Since May 7, the Baltimore City government has been dealing with a ransomware attack that has shut down everything from email to systems that allow residents to pay water bills, buy homes and other services. According to a report published in The New York Times the tool that has affected the city is a creation of the National Security Agency called EternalBlue, which has been used in other high-profile cyber attacks.

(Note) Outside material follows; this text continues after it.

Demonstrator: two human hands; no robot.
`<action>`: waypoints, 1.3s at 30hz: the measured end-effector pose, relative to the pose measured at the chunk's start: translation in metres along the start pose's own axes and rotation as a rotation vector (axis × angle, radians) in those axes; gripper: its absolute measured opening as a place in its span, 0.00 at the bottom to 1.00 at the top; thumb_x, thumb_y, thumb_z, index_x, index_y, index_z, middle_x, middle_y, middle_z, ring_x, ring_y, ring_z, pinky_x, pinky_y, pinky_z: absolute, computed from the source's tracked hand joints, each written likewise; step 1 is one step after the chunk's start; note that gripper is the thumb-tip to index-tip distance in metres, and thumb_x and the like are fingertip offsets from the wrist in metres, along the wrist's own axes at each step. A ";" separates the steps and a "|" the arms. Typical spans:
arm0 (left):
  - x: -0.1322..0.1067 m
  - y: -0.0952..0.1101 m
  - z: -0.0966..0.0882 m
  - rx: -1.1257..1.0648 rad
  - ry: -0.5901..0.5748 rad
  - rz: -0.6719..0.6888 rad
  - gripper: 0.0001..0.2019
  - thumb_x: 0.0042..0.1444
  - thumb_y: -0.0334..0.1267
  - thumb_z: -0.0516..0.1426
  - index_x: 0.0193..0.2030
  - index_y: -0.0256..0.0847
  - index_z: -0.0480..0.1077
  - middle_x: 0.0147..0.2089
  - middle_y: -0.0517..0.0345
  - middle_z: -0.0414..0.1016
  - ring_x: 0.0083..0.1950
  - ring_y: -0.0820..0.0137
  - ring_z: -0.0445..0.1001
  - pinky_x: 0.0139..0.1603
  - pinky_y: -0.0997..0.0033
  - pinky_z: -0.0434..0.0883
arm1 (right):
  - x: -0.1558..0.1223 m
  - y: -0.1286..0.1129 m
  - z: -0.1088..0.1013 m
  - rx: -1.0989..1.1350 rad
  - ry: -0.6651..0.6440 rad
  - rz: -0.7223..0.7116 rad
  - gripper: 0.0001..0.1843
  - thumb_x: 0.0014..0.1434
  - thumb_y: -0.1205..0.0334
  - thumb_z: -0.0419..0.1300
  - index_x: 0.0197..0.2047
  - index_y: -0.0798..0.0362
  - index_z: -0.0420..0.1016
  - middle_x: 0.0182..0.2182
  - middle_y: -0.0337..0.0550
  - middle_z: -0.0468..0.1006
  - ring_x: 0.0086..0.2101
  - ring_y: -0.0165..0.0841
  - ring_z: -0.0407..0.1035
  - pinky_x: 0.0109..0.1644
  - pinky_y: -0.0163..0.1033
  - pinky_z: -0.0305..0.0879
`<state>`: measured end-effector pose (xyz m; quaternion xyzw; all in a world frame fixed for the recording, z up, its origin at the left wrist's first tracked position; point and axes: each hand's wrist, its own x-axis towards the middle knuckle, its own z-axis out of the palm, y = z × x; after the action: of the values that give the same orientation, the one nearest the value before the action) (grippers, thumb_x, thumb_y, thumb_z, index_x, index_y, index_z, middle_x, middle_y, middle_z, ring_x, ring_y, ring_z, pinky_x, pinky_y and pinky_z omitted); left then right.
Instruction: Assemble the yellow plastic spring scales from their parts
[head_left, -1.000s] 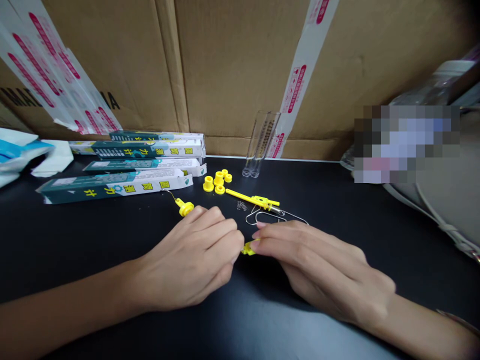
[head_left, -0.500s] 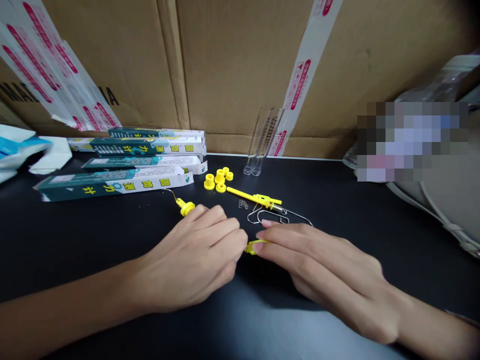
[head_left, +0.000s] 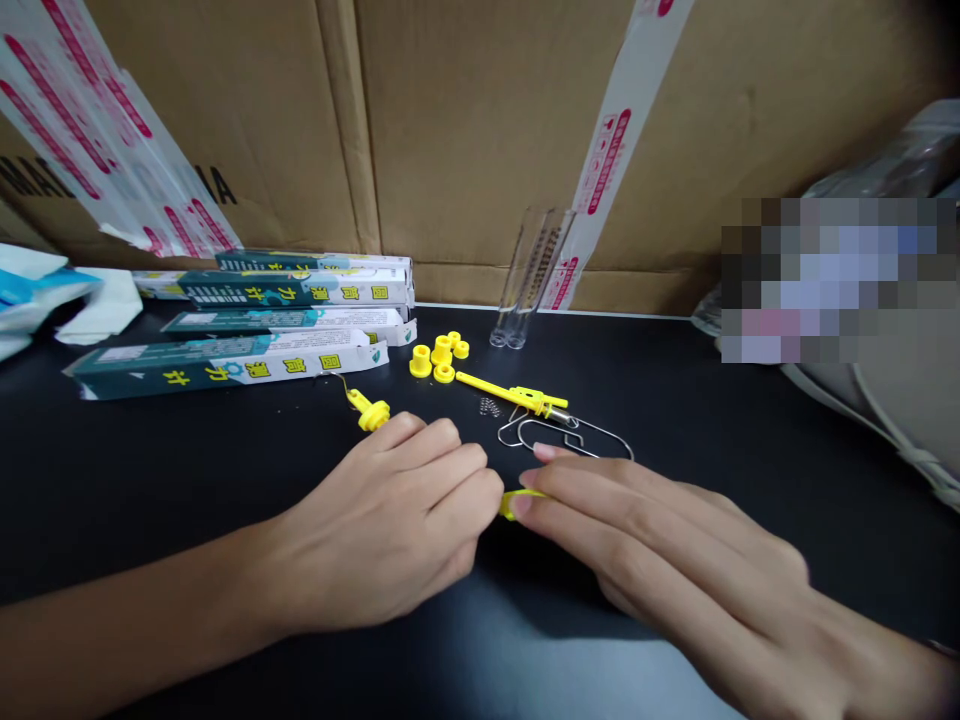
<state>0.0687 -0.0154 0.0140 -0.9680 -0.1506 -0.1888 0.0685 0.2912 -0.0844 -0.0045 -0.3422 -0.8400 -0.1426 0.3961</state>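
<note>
Both my hands meet over a small yellow plastic part [head_left: 513, 502] low on the black table [head_left: 750, 440]. My left hand [head_left: 390, 525] is curled, its fingertips closed at the part's left end. My right hand [head_left: 660, 545] pinches the part's right end with fingers pressed together. Most of the part is hidden between the fingertips. Just beyond my hands lie a yellow rod with a clip [head_left: 514, 394], bent wire loops [head_left: 566, 437], a tiny spring [head_left: 489, 406] and a yellow cap on a wire hook [head_left: 369, 410].
Several small yellow caps [head_left: 437, 358] sit behind the rod. Long teal-and-white boxes [head_left: 247, 320] are stacked at the back left. Clear tubes [head_left: 525, 290] lean on taped cardboard cartons [head_left: 465, 130] along the back. A grey bag [head_left: 885, 390] lies at the right.
My right hand has slid slightly right and towards me while both hands keep pinching the yellow part. The view has shifted a little.
</note>
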 end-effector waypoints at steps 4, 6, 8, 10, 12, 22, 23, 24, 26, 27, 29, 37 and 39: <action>0.001 0.000 0.001 0.015 0.013 -0.005 0.13 0.61 0.25 0.47 0.28 0.39 0.65 0.28 0.59 0.62 0.31 0.65 0.56 0.31 0.62 0.54 | 0.009 0.002 -0.006 0.040 -0.190 0.022 0.15 0.68 0.71 0.53 0.51 0.51 0.79 0.46 0.45 0.84 0.47 0.37 0.79 0.52 0.36 0.77; 0.001 0.000 0.001 0.003 0.020 -0.011 0.13 0.61 0.26 0.46 0.29 0.38 0.66 0.28 0.58 0.62 0.31 0.65 0.56 0.31 0.61 0.54 | 0.014 0.000 -0.005 0.085 -0.165 0.095 0.15 0.65 0.76 0.55 0.49 0.55 0.78 0.43 0.45 0.84 0.43 0.34 0.80 0.53 0.33 0.76; 0.002 0.000 0.000 -0.022 0.027 -0.016 0.13 0.61 0.27 0.46 0.29 0.37 0.67 0.28 0.58 0.63 0.31 0.65 0.56 0.31 0.61 0.54 | 0.019 -0.005 -0.003 0.190 -0.118 0.218 0.13 0.63 0.78 0.58 0.44 0.54 0.77 0.39 0.41 0.84 0.39 0.30 0.80 0.50 0.29 0.75; 0.002 0.000 0.000 -0.051 0.030 -0.017 0.13 0.61 0.27 0.45 0.29 0.37 0.67 0.28 0.57 0.63 0.31 0.65 0.56 0.31 0.61 0.54 | 0.023 -0.010 -0.001 0.303 -0.105 0.354 0.12 0.62 0.78 0.59 0.40 0.52 0.77 0.35 0.37 0.84 0.35 0.26 0.79 0.45 0.26 0.75; 0.001 0.000 -0.001 -0.067 0.030 -0.020 0.13 0.60 0.28 0.45 0.29 0.37 0.67 0.28 0.56 0.63 0.32 0.64 0.56 0.31 0.61 0.54 | 0.027 -0.014 0.001 0.384 -0.112 0.459 0.11 0.61 0.77 0.61 0.39 0.51 0.77 0.34 0.33 0.83 0.32 0.24 0.78 0.41 0.24 0.74; -0.001 0.001 0.001 -0.119 0.058 -0.073 0.13 0.68 0.37 0.47 0.38 0.34 0.69 0.34 0.53 0.69 0.35 0.62 0.60 0.35 0.61 0.60 | 0.034 -0.019 0.002 0.916 -0.167 1.045 0.06 0.58 0.60 0.69 0.39 0.48 0.78 0.29 0.34 0.82 0.26 0.25 0.77 0.31 0.24 0.75; -0.001 0.001 0.001 -0.128 0.063 -0.088 0.13 0.70 0.37 0.46 0.40 0.33 0.68 0.36 0.52 0.70 0.36 0.62 0.61 0.36 0.61 0.61 | 0.035 -0.019 0.003 0.965 -0.157 1.080 0.07 0.58 0.60 0.70 0.39 0.49 0.77 0.28 0.34 0.82 0.26 0.25 0.76 0.31 0.24 0.75; -0.001 0.001 0.002 -0.135 0.065 -0.101 0.14 0.71 0.37 0.45 0.42 0.33 0.68 0.37 0.52 0.71 0.37 0.62 0.62 0.37 0.61 0.62 | 0.036 -0.018 0.004 1.007 -0.145 1.107 0.07 0.57 0.59 0.70 0.38 0.49 0.77 0.28 0.34 0.82 0.25 0.25 0.76 0.30 0.24 0.74; -0.002 0.000 0.003 -0.142 0.062 -0.118 0.15 0.73 0.36 0.42 0.43 0.33 0.67 0.37 0.51 0.71 0.37 0.62 0.62 0.38 0.62 0.62 | 0.038 -0.017 0.006 1.071 -0.128 1.134 0.08 0.58 0.58 0.69 0.39 0.49 0.77 0.26 0.34 0.81 0.23 0.24 0.74 0.28 0.25 0.74; -0.002 0.000 0.004 -0.144 0.058 -0.116 0.16 0.73 0.35 0.41 0.41 0.34 0.67 0.36 0.52 0.71 0.37 0.63 0.62 0.38 0.62 0.62 | 0.037 -0.017 0.006 1.088 -0.122 1.131 0.08 0.59 0.57 0.69 0.39 0.49 0.76 0.26 0.34 0.80 0.22 0.24 0.73 0.27 0.25 0.74; -0.003 -0.001 0.005 -0.141 0.055 -0.097 0.18 0.73 0.34 0.39 0.37 0.36 0.66 0.34 0.53 0.70 0.35 0.64 0.60 0.36 0.63 0.62 | 0.035 -0.015 0.006 1.041 -0.115 1.081 0.06 0.60 0.57 0.67 0.37 0.49 0.77 0.25 0.33 0.79 0.19 0.23 0.72 0.25 0.26 0.73; -0.006 0.000 0.001 -0.166 0.071 -0.104 0.21 0.74 0.34 0.36 0.32 0.39 0.62 0.30 0.58 0.67 0.32 0.68 0.60 0.32 0.68 0.61 | 0.025 -0.014 0.003 0.408 -0.017 0.347 0.11 0.60 0.77 0.64 0.41 0.51 0.78 0.38 0.39 0.85 0.35 0.31 0.81 0.43 0.31 0.79; -0.006 -0.001 0.000 -0.186 0.082 -0.120 0.21 0.75 0.35 0.36 0.32 0.39 0.62 0.30 0.58 0.67 0.32 0.69 0.61 0.32 0.68 0.62 | 0.022 -0.015 0.004 0.377 -0.059 0.319 0.13 0.60 0.78 0.64 0.45 0.52 0.76 0.40 0.40 0.85 0.37 0.31 0.81 0.46 0.32 0.79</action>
<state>0.0634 -0.0159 0.0119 -0.9508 -0.1873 -0.2453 -0.0271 0.2687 -0.0831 0.0105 -0.3945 -0.7982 0.0911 0.4460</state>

According to security experts, hackers used EternalBlue, which exploits a vulnerability in certain versions of Microsoft's Windows XP and Vista systems, allowing an outside party to execute remote commands on its target. The tool was leaked by the hacker group The ShadowBrokers in April 2017 and, within a day, Microsoft released a patch to fix the vulnerability. But patching a system does not mean that those vulnerabilities are completely closed: users must first apply the patch. Hackers using EternalBlue have been responsible for several major cyber attacks, including Wannacry in May 2017, and NotPetya attacks on banks and infrastructure in Ukraine in June 2017.
The Baltimore attack is the latest instance of the use of this malware, and The recent report of WeLiveSecurity emphasizes that its use is increasing, especially against the objectives of EE. UU They discovered that "there are currently almost one million machines released using the obsolete SMB v1 protocol", and that is the result that "poor security practices and lack of patches are the reasons why the malicious use of the vulnerability from EternalBlue has been growing continuously. " since early 2017, when it leaked online. "
Baltimore computers suffered a ransomware attack earlier this month, and city officials have said they will not pay (through The New York Times ) ransom demand of $ 76,000 The city has begun to implement some alternative solutions, manually processing real estate transactions and setting up a Gmail system for city workers, which Google initially closed, but since then it has been restored, Meanwhile, The Baltimore Sun reports that the city's IT department is working to restore access to city systems while improving their security while doing so.